- [PROBLEM TO WORK ON] All of the data below should be set down again verbatim, without any images.

- [INFORMATION SHOWN]

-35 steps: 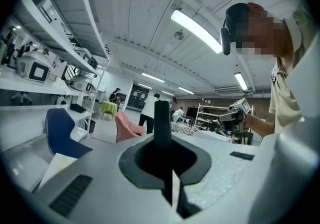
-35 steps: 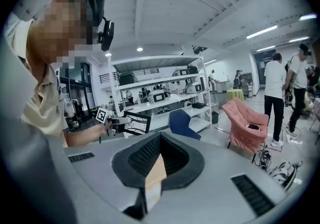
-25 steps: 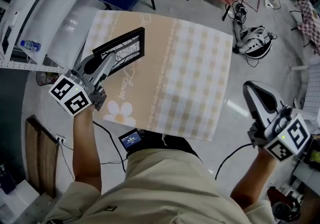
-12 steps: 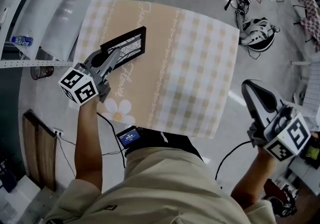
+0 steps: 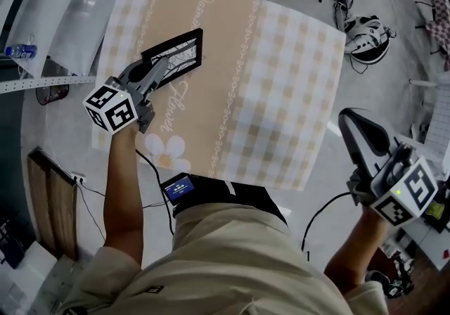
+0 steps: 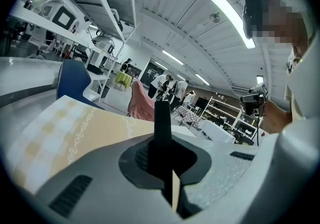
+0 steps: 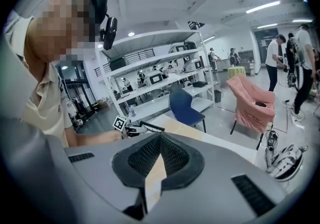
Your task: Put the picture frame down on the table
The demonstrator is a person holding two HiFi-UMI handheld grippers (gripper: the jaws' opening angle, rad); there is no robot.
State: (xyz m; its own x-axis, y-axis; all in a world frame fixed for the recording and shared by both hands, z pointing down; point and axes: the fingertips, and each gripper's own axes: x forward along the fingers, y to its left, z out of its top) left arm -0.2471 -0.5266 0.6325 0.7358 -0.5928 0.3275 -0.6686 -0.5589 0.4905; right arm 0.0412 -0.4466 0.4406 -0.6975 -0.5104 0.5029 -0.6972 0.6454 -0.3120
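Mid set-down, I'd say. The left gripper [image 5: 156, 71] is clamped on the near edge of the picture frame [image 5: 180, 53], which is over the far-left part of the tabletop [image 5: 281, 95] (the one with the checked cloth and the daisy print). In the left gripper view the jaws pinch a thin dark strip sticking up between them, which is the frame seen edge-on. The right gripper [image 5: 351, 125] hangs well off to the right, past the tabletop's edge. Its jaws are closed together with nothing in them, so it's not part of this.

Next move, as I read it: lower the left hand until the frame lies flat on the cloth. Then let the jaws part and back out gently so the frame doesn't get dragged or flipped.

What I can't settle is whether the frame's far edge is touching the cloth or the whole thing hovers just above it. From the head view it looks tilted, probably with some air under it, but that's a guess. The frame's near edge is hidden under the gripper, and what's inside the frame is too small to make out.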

- [EXPECTED ANSWER]
-35 steps: 
-35 steps: 
-25 steps: 
-12 steps: 
+0 steps: 
+0 steps: 
+0 steps: 
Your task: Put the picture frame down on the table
The demonstrator is a person holding two HiFi-UMI handheld grippers (gripper: the jaws' opening angle, rad); there is no robot.
State: (xyz m; its own x-axis, y-axis; all in a world frame fixed for the recording and shared by both hands, z pointing down; point and axes: the fingertips, and each gripper's own axes: x forward along the fingers, y to its left, z out of its top) left arm -0.2471 -0.5266 0.6325 0.7358 -0.5928 0.3275 -0.6686 -0.5589 0.4905; right arm 0.0412 -0.4466 0.4406 -0.6975 -0.5104 0.5029 -0.6972 0.6454 -0.3120
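Mid set-down, I'd say. The left gripper [image 5: 156, 71] is clamped on the near edge of the picture frame [image 5: 180, 53], which is over the far-left part of the tabletop [image 5: 281, 95] (the one with the checked cloth and the daisy print). In the left gripper view the jaws pinch a thin dark strip sticking up between them, which is the frame seen edge-on. The right gripper [image 5: 351, 125] hangs well off to the right, past the tabletop's edge. Its jaws are closed together with nothing in them, so it's not part of this.

Next move, as I read it: lower the left hand until the frame lies flat on the cloth. Then let the jaws part and back out gently so the frame doesn't get dragged or flipped.

What I can't settle is whether the frame's far edge is touching the cloth or the whole thing hovers just above it. From the head view it looks tilted, probably with some air under it, but that's a guess. The frame's near edge is hidden under the gripper, and what's inside the frame is too small to make out.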

The exercise requires no further work.